Выбрать главу

Одновременно председатель Думы Родзянко направил другую тревожную телеграмму генералу Рузскому. В ней говорилось о продовольственном кризисе, забастовках, всеобщем параличе.

«…Правительственная власть находится в полном параличе и совершенно беспомощна восстановить нарушенный порядок. России грозит унижение и позор, ибо война при таких условиях не может быть победоносно окончена. Считаю единственным и необходимым выходом из создавшегося положения безотлагательное признание лица, которому может верить вся страна и которому будет поручено составить правительство, пользующееся доверием всего населения… Медлить больше нельзя, промедление смерти подобно».

В телеграмме не говорилось ничего об ответственности перед Думой. По вполне понятной причине: она не могла более действовать в Петрограде без одобрения Петроградским Советом.

Получив эти телеграммы, генерал Рузский сразу телеграфировал царю, делясь с ним своим беспокойством в связи с возникшими беспорядками. Указав, что в армии представлены все классы общества, он позволил себе дать совет: «Меры репрессии могут скорее обострить положение, чем дать необходимое длительное удовлетворение».

В это же время царь получил телеграмму, подписанную 22 членами Государственного совета, в том числе графом Толстым и князем Трубецким, почтительно советующим Его Величеству «решительное изменение направления внутренней политики… и поручение лицу, заслуживающему всенародного доверия, представить… на утверждение список нового кабинета, способного управлять страною в полном согласии с народным представительством».

Николай II отправил, в свою очередь, телеграмму генералу Иванову с указанием ничего не предпринимать до его приезда в Царское Село. Он, однако, не знал, что так же поступил штаб, остановив действия Иванова, поскольку полагал, что Дума уже контролирует положение в Петрограде. Приказ Иванову о прекращении действий фактически означал признание Думы как органа новой власти.

В это время Николай II ехал в Царское Село. 28 февраля около 3 часов дня он телеграфировал жене: «…Дивная погода. Надеюсь, что вы себя хорошо чувствуете и спокойны. Много войск послано с фронта. Сердечный привет».

Он узнал о создании Комитета Думы под председательством Родзянко, но тем не менее сообщил царице, что «завтра утром будет дома».

В течение следующего дня, 1 марта, сопровождавшие императора «избегали говорить о событиях». «Стыд и позор! — отмечал в своем дневнике Николай II. — Доехать до Царского не удалось. А мысли и чувства все время там! Как бедной Аликс должно быть тягостно одной переживать все эти события!»

Тем временем императрица обратилась к дяде царя Павлу, командующему гвардией, с вопросом, почему он не попытается изменить положение.
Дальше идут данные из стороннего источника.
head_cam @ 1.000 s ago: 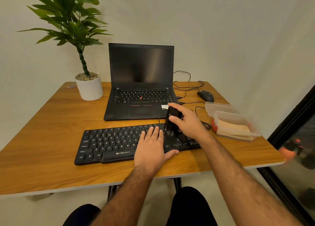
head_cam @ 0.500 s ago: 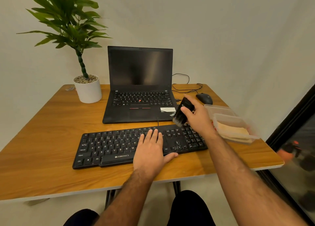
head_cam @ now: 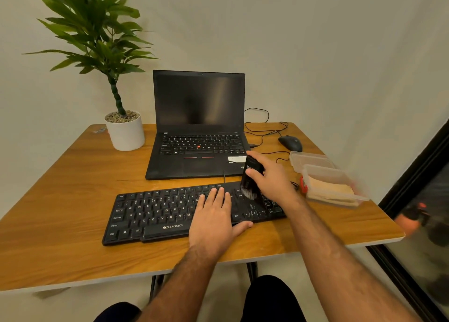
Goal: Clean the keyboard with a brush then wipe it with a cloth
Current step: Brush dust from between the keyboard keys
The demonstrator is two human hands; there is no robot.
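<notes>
Over the right end of the black keyboard (head_cam: 192,212), my right hand (head_cam: 272,179) grips a black brush (head_cam: 250,178), thumb on its near face and fingers curled round the far side. I hold it nearly upright, top tipped slightly away from me, and its pale bristles touch the keys near the back edge. My right forearm reaches in from the lower right. My left hand (head_cam: 213,222) lies flat on the keyboard with straight fingers close together on the keys, palm over the front edge and thumb spread along that edge toward the right; it holds nothing and presses down.

This keyboard sits on a wooden table (head_cam: 60,200) with a pale rim, near the front edge and angled a little. Behind it stands one open laptop (head_cam: 198,127) with a dark screen. At the back left is one potted plant (head_cam: 121,127) in a white pot topped with pebbles. Back right lies one dark mouse (head_cam: 290,143) among loose black cables (head_cam: 264,130). At the right edge are two clear plastic containers (head_cam: 328,178), one behind the other; the nearer holds a folded beige cloth (head_cam: 330,191), untouched. A plain light wall rises behind the table, and a dark-framed glass panel (head_cam: 422,200) stands to the right.
</notes>
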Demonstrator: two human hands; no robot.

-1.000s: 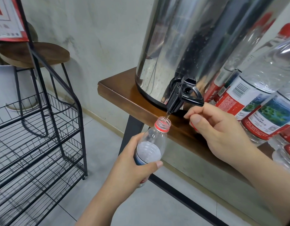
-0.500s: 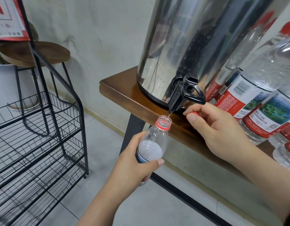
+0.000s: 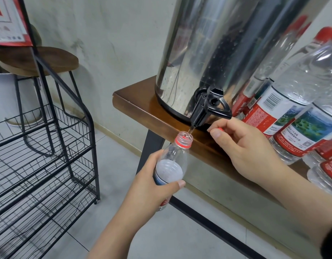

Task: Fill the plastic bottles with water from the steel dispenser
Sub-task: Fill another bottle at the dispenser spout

Однако Павел Александрович предпочел вместе с другими великими князьями составить манифест для вручения его царю.

«В твердом намерении переустроить государственное управление в империи на началах широкого народного представительства мы предполагали приурочить введение нового государственного строя ко дню окончания войны…
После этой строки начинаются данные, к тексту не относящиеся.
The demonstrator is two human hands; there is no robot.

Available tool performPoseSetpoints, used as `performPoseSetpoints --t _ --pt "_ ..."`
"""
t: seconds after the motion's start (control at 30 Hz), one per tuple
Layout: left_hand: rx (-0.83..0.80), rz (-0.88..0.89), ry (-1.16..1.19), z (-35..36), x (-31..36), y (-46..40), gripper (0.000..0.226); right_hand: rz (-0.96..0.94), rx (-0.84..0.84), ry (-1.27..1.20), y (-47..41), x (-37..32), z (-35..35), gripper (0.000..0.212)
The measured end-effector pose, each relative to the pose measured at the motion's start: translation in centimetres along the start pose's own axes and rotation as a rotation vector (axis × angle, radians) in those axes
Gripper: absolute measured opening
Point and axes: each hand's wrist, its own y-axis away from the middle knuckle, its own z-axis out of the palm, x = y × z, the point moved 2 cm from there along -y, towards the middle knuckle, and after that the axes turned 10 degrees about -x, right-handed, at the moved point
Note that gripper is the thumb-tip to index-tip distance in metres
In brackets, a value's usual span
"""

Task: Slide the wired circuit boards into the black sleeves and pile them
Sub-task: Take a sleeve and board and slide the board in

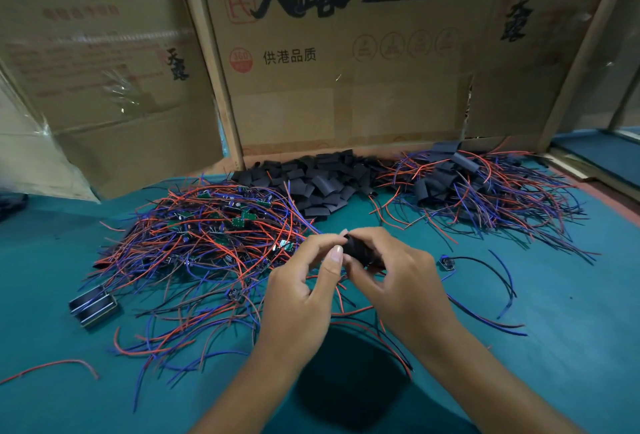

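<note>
Just in front of the loose black sleeve heap (322,181), above the desk (571,295), both hands meet on one black sleeve (360,249). Right hand (405,281) fingers curl round it, long axis running left-far to right-near. Left hand (304,281) pinches at its far-left mouth, the nearer hand for feeding the board; board itself hidden.

Sleeve (360,249): mostly covered by fingers of left hand (298,298) and right hand (405,290); contents not visible.
Both forearms: cut off at bottom edge.
Unsleeved pile (207,236): boards largely buried under wires.
Cardboard (332,53): print cropped at top edge; left panel's red text blurred.
</note>
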Motion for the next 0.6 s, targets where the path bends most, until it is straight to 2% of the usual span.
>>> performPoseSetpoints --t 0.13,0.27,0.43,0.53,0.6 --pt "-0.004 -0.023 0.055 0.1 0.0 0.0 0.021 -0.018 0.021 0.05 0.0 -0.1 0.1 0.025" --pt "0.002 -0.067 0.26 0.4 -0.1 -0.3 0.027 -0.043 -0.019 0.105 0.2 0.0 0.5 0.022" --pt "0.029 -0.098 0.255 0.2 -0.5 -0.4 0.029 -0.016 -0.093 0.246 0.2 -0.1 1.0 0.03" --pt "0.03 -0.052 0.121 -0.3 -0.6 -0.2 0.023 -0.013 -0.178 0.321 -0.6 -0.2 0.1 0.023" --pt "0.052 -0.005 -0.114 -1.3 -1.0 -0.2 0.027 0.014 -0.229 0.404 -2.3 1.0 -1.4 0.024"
Велика наша скорбь, что в те дни, когда на поле брани решаются судьбы России, внутренняя смута постигла столицу и отвлекла от работ на оборону, столь необходимых для победоносного окончания войны.

Не без происков коварного врага посеяна смута и Россию постигло такое испытание, но, крепко уповая на помощь Промысла Божия, мы твердо уверены, что русский народ во имя блага своей родины сломит смуту и не даст восторжествовать вражеским проискам.

Осеняя себя крестным знамением, мы предоставляем Государству Российскому конституционный строй и повелеваем продолжать прерванные указом нашим занятия Государственного совета и Государственной думы, поручая председателю Государственной думы немедленно составить временный кабинет, опирающийся на доверие страны, который в согласии с нами озаботится созывом законодательного собрания, необходимого для безотлагательного рассмотрения имеющего быть внесенным правительством проекта новых основных законов Российской империи…

Великий князь Михаил Александрович, Великий князь Кирилл Владимирович, Великий князь Павел Александрович».

Павел Александрович пишет в своих «Мемуарах», что императрица одобрила текст манифеста и его действия, что маловероятно, так как Александра послала царю следующую записку, которую он, возможно, получил: «Павел, получивший от меня страшнейшую головомойку за то, что ничего не делал с гвардией, старается теперь работать изо всех сил и собирается нас всех спасти благородным и безумным способом: он составил идиотский манифест относительно конституции после войны и т. д.» А также другое письмо — последнее послание императрицы мужу, которое он уже не мог получить: «Все отвратительно, и события развиваются с колоссальной быстротой… Ясно, что они хотят не допустить тебя увидаться со мной прежде, чем ты не подпишешь какую-нибудь бумагу, конституцию или еще какой-нибудь ужас в этом роде. А ты один, не имея за собой армии, пойманный, как мышь в западню, что ты можешь сделать?»